Aim of the exercise
Return only the lines starting at the line that contains "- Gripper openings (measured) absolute" and ending with the final line of the listing; include both endpoints.

Raw data

+++

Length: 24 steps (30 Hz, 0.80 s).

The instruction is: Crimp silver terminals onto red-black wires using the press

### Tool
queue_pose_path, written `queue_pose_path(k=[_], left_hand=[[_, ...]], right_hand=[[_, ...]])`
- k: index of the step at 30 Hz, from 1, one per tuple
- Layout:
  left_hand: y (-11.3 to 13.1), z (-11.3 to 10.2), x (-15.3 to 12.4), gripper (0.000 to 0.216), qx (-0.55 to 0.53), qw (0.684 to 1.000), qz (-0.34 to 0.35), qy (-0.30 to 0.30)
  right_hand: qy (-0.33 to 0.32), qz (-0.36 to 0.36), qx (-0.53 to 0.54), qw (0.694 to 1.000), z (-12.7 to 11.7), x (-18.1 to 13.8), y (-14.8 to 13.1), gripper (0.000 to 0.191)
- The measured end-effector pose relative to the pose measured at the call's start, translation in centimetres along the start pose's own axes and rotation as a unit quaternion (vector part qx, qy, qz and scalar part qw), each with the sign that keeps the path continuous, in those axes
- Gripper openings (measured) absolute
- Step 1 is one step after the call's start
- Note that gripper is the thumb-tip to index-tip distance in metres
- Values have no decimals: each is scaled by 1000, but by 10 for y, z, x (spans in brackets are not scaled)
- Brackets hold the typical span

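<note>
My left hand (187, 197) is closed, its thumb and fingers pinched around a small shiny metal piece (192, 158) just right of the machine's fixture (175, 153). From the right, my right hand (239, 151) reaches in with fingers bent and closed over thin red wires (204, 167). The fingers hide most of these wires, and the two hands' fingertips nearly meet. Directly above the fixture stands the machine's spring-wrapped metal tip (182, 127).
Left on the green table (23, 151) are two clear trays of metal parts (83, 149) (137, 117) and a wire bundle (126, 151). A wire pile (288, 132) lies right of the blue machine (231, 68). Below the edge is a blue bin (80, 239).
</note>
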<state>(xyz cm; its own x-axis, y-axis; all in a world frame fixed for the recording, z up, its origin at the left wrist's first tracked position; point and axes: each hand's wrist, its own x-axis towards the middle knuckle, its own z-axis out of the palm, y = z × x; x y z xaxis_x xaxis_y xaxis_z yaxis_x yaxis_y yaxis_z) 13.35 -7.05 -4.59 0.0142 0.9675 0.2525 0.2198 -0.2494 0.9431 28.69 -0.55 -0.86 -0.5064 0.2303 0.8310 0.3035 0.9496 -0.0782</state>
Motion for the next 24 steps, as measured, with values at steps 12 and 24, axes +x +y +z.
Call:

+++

Task solution
- Gripper openings (measured) absolute
- Step 1 is one step after the call's start
- Note that gripper is the thumb-tip to index-tip distance in metres
- Values have no decimals: each is scaled by 1000, but by 10 for y, z, x (spans in brackets are not scaled)
- Brackets hold the typical span

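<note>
My left hand (187, 197) is closed, its thumb and fingers pinched around a small shiny metal piece (192, 158) just right of the machine's fixture (175, 153). From the right, my right hand (239, 151) reaches in with fingers bent and closed over thin red wires (204, 167). The fingers hide most of these wires, and the two hands' fingertips nearly meet. Directly above the fixture stands the machine's spring-wrapped metal tip (182, 127).
Left on the green table (23, 151) are two clear trays of metal parts (83, 149) (137, 117) and a wire bundle (126, 151). A wire pile (288, 132) lies right of the blue machine (231, 68). Below the edge is a blue bin (80, 239).
</note>
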<state>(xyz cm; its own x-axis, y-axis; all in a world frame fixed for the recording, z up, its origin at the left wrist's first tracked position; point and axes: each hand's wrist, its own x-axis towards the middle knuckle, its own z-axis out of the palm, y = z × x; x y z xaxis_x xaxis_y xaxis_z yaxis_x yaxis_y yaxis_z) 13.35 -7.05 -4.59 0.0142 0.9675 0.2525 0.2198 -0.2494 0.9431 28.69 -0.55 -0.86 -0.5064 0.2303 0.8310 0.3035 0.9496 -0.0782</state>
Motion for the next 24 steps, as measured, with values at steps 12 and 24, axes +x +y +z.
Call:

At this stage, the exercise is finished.